Campanha antialcoolica francesa (1904) – Foto: Divulgação

Ecletismo

Vale mais uma vez ressaltar, que o campo da dependência é capaz de acomodar de forma complementar discursos aparentemente antagônicos e irreconciliáveis.  Para isso, basta compreender que sua “área geográfica” é dotada de inúmeros contextos, decorrentes do seu relevo biológico, da trama social que o recobre e da maneira como ambos interagem culturalmente com seus “habitantes” – sejam eles “abstêmios”, usuários de baixo risco, dependentes com diferentes níveis de gravidade ou “neo-abstinentes” em recuperação.

Nesses contextos, impor tratamento como medida geral e indiscriminada ou encará-lo como adversário – um mero instrumento de repressão e de condicionamento social – são dois lados de uma mesma moeda habitualmente aceita e valorizada apenas onde vigoram a ignorância e a desinformação.

Quando aplicado considerando o seu contexto e indicações formais, o tratamento da dependência química, posicionado no topo da pirâmide das políticas de drogas fica bem distante da ideia de “lenitivo social” ou do conceito de guerra às drogas; assim como a meta da abstinência não guarda relação alguma com a utopia de um mundo livre de drogas.

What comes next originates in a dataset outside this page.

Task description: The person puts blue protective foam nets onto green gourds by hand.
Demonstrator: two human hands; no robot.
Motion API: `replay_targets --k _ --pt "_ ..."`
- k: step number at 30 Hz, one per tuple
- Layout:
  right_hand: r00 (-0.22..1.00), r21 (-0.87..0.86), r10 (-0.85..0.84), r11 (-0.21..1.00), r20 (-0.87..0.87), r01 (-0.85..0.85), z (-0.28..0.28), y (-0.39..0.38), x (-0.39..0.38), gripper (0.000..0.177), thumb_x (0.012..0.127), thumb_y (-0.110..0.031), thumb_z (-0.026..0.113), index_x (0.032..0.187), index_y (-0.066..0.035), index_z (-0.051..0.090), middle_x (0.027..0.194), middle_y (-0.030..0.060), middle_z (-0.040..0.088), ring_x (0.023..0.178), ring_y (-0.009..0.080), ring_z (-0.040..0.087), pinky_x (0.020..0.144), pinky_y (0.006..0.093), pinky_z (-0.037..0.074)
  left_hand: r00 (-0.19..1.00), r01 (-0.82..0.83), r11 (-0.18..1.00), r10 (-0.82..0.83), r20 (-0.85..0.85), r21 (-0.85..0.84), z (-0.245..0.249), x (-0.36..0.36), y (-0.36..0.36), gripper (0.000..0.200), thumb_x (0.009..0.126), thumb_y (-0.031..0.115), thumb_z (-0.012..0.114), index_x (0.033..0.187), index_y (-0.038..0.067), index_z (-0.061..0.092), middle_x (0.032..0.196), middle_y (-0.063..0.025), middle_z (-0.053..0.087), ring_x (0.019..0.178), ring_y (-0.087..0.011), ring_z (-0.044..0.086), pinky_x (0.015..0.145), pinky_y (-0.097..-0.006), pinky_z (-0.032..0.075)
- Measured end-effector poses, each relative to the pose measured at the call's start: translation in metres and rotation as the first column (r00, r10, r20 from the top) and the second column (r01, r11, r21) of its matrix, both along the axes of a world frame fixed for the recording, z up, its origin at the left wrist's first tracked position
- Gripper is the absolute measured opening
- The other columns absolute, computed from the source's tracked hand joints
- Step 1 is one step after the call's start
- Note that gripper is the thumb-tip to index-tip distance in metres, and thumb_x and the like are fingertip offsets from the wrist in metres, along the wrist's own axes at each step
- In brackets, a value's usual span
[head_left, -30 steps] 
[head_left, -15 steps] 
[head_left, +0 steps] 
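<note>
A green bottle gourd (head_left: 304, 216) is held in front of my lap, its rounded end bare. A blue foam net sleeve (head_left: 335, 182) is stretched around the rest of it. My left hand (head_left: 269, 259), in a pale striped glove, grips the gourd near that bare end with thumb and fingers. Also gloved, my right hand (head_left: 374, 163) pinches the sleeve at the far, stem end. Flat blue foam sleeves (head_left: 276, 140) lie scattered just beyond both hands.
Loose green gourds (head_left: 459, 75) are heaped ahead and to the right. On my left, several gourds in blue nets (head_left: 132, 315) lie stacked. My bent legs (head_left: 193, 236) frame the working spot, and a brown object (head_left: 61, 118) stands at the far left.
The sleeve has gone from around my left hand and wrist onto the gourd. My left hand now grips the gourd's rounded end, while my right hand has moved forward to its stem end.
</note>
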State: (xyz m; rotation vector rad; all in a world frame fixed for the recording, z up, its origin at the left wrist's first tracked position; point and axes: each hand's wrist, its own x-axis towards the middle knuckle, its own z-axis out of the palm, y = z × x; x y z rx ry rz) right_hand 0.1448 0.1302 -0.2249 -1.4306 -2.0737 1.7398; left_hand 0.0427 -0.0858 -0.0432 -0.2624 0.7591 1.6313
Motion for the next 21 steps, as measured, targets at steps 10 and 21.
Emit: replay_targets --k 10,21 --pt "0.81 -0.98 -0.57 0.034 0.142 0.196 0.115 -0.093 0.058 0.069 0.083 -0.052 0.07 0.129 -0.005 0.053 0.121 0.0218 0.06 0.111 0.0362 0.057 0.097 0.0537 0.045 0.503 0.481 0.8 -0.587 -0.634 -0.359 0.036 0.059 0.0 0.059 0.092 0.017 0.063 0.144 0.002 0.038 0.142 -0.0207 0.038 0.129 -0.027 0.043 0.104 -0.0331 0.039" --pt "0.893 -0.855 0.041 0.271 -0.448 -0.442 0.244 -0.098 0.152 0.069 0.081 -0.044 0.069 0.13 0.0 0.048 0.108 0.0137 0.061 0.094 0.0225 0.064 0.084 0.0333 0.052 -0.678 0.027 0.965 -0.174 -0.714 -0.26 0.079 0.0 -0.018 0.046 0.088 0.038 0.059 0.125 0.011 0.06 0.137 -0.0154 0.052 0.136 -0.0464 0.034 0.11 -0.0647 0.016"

Do contrário, ambos são uma carta de intenções e princípios que norteiam um processo humano de mudança cheio de entreveros, fracassos e reformulações de planos, cujo intuito é de transformar positivamente o relacionamento do usuário consigo e com mundo onde vive, dentro do qual deseja se reinserir na condição de cidadão efetivo.  Creio que essa, sim, seja a utopia a ser perseguida.